Problem to work on: A faithful, picture-free copy of the listing below is required.

Input data:
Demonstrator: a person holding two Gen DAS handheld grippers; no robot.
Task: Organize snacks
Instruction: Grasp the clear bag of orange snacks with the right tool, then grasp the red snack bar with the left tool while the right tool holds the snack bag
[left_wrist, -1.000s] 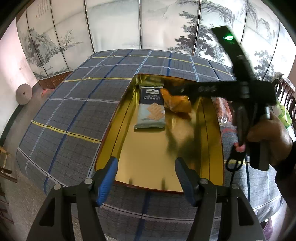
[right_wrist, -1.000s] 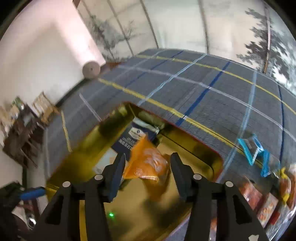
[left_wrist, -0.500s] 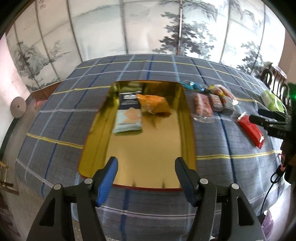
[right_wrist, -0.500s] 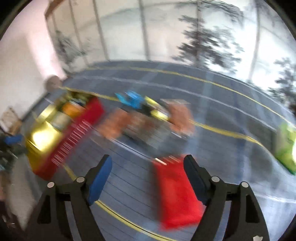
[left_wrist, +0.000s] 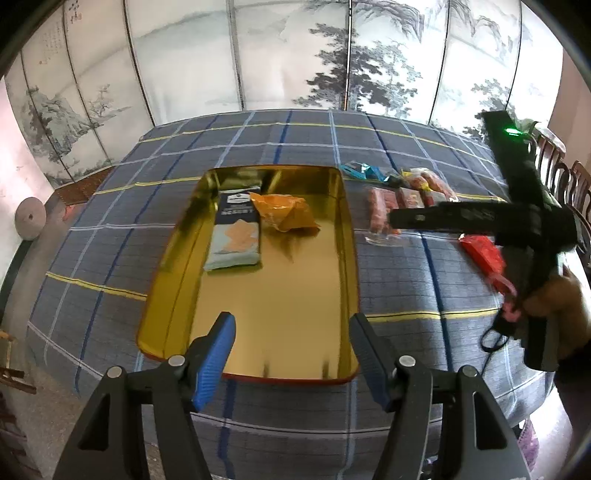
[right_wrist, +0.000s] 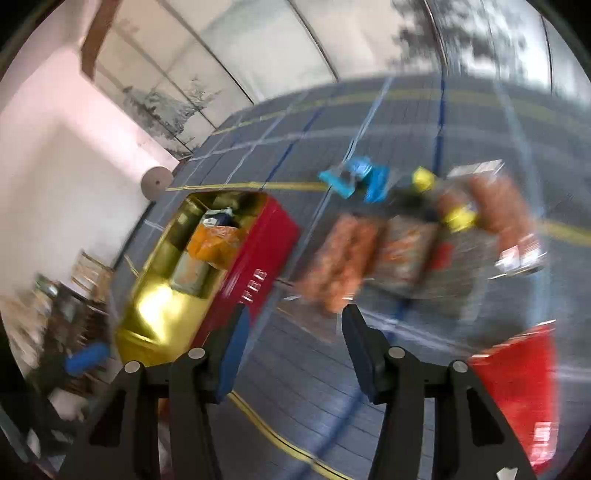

Solution to this exercise:
Demonstrator: a person holding two Gen DAS handheld grippers; no robot.
Task: Organize snacks
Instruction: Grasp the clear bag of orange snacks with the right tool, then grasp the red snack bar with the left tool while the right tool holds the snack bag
[left_wrist, -1.000s] 
[right_wrist, -1.000s] 
[left_wrist, -0.500s] 
[right_wrist, -0.500s] 
[left_wrist, +0.000s] 
[right_wrist, +0.000s] 

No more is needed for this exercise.